To be more precise, the first term is some `0.5*SSE/n`, where the `0.5` is a common "trick" used in optimization to cancel out the "squared" value when taking a derivative (e.g., $\frac{d}{dx}x^2=2x$ so $\frac{d}{dx}0.5x^2=x$.)

Then, the $\mathtt{alpha}$ is the weight of the overall penalty (what we've denoted as $\lambda$ in the slides), and the $\mathtt{L1\_wt}$ parameter is a value between 0 and 1 where
if `L1_wt=1` the penalty simplifies to the Lasso penalty,
and if `L1_wt=0` it's the L2 Ridge penalty.

In [13]:
# L1_wt = 1 is the Lasso
fitted_lasso = model.fit_regularized(alpha=0.5, L1_wt=1)

In [14]:
# L1_wt = 0 is Ridge
fitted_ridge = model.fit_regularized(alpha=0.5, L1_wt=0)

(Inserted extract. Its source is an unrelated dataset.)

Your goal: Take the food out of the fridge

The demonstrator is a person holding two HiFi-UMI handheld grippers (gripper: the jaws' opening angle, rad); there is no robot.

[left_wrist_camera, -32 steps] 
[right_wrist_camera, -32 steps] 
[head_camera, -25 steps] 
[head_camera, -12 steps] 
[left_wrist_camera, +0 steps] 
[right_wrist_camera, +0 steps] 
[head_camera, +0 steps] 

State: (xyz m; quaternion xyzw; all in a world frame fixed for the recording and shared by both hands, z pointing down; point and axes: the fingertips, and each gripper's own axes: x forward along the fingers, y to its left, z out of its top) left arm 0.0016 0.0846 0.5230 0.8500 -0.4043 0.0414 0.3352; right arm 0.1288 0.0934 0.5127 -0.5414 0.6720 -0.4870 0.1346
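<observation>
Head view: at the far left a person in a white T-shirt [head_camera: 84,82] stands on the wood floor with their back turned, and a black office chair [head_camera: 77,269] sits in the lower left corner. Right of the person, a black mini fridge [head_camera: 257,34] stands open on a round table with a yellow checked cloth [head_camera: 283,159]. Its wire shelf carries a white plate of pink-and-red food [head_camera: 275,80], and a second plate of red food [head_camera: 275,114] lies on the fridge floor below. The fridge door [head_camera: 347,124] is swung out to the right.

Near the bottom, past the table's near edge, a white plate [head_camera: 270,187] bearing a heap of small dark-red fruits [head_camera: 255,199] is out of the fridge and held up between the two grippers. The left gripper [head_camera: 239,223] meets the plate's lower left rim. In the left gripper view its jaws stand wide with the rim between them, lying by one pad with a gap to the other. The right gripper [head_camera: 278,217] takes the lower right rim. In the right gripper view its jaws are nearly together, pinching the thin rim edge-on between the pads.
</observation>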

We'll get into more detail on how we might find the "best" values of alpha and/or `L1_wt` in the next "Prediction" sections.

In [15]:
fitted_lasso

<statsmodels.base.elastic_net.RegularizedResultsWrapper at 0x7d7ab481b8b0>

In [16]:
fitted_ridge

<statsmodels.base.elastic_net.RegularizedResults at 0x7d7ab481a080>